English housing association rapped over handling of damp and mould complaints

An English housing association has been rapped by the Housing Ombudsman over failings in handling a resident’s complaint about damp and mould caused by rotten window frames and her request for compensation due to damaged belongings.

The woman, a tenant of Onward Homes in Manchester, had been reporting damp and mould in her bedroom from early 2020, caused by rotten window frames in her flat. She said she was not sleeping in the bedroom and had got into debt by buying a dehumidifier.

The landlord carried out mould treatment and responded to the resident’s complaint saying it would consider her request for new windows.

At the end of 2020 the resident contacted the landlord about damp and mould in her bedroom again, asking it to repair or replace the windows. The landlord said it was a case of condensation that had not been managed by the resident. It said she was responsible for managing the property in a reasonable manner including washing the mould.

In its final response, the landlord said it could not offer an immediate replacement, offered to arrange a further inspection and later found that the windows were beyond repair.

The Housing Ombudsman said its investigation had found that there was an unreasonable delay when the resident raised further concerns, due to the impact of the damp and mould.

There was no evidence that Onward Homes had considered if the property was uninhabitable and no evidence to support the landlord’s finding that the condensation was due to the resident’s inaction.

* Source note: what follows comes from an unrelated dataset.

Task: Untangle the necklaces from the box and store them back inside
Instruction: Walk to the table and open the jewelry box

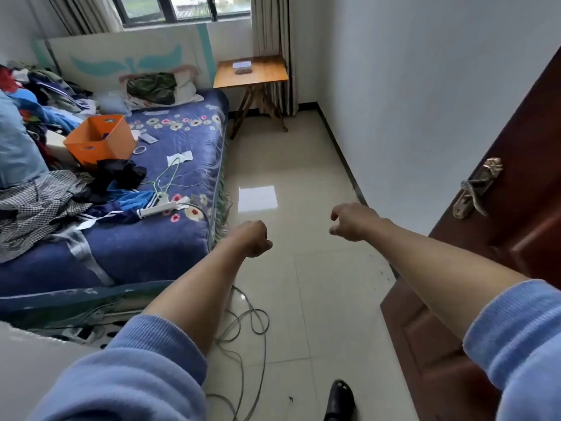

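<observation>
The person stands just inside the room by the brown door (498,226). Both arms reach out in front, over the tiled floor (303,165). The left hand (252,238) is curled loosely, with the fingers tucked down, and it holds nothing. The right hand (352,221) is curled loosely too, and it also holds nothing. Each grip is half closed on air.

The box (242,64) sits far away on the small wooden surface (250,75) by the curtain (270,41), at the head of the bed (151,183). It looks white and flat. A small dark heap (243,71) lies just in front of it, touching or nearly touching. That may be the necklaces, but it is too small to tell.

So I think the job has not started yet. The step now is just getting there. The hands are well apart from the box.

Next, the person needs to walk across the floor to the surface. There are loose grey wires (249,323) on the floor near the black shoe (340,399), so a foot could catch on them. After that, the fingers must open up to take hold of the box or the heap.
</observation>
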The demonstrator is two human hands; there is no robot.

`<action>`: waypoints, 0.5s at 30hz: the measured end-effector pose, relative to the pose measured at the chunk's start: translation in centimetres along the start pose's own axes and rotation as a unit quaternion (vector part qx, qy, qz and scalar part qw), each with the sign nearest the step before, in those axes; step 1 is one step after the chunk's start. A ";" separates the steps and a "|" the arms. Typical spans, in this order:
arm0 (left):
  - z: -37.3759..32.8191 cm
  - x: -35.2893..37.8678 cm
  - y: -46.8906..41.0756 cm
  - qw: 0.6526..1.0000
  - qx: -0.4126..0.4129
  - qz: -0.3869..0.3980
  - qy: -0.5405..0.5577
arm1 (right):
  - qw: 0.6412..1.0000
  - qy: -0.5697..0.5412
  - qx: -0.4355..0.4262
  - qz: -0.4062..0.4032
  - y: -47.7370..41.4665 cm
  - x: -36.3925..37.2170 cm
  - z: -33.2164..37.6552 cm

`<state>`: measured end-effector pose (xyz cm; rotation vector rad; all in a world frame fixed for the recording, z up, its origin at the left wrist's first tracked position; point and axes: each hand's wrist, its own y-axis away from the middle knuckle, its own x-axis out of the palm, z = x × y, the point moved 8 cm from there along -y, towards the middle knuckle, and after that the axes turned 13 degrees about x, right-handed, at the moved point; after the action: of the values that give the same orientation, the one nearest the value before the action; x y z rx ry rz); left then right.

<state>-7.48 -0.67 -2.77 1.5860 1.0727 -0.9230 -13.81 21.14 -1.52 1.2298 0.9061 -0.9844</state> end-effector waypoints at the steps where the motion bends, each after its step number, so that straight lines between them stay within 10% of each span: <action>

This was unreasonable as it had concluded that the windows were beyond repair.

It was also unreasonable that the landlord did not respond to the resident’s request for compensation for items damaged that she made at each stage of the complaint process, even though its policy sets out an approach for considering claims for damaged items.

The Housing Ombudsman ordered the landlord to pay £2,175 compensation, carry out a survey to determine if the property is habitable and, if not, to consider moving the resident or offering a rent reduction until the windows are replaced.

Following the investigation, the landlord’s learning from this case includes making some process changes to address the findings and doing more to support residents where repairs or reinvestment are delayed.

Richard Blakeway, Housing Ombudsman, said: “The landlord failed to demonstrate that it adequately investigated the resident’s concerns and instead stated that it was the resident’s responsibility to remove the condensation in the property.

“Given the landlord’s serious failings in this case we ordered it to review its approach in line with our Spotlight report on damp and mould. It should consider the advice offered to residents when they report concerns, and how it assesses the factors contributing to any condensation build up.

“The landlord also repeatedly failed to address a key aspect of the complaint at all points of the complaint process, by not providing a response to the resident’s request for compensation.

“Following our decision, I welcome the landlord’s response on its learning from this case and the changes being made to improve its service. I would encourage other landlords to consider the learning this case offers for their own services.”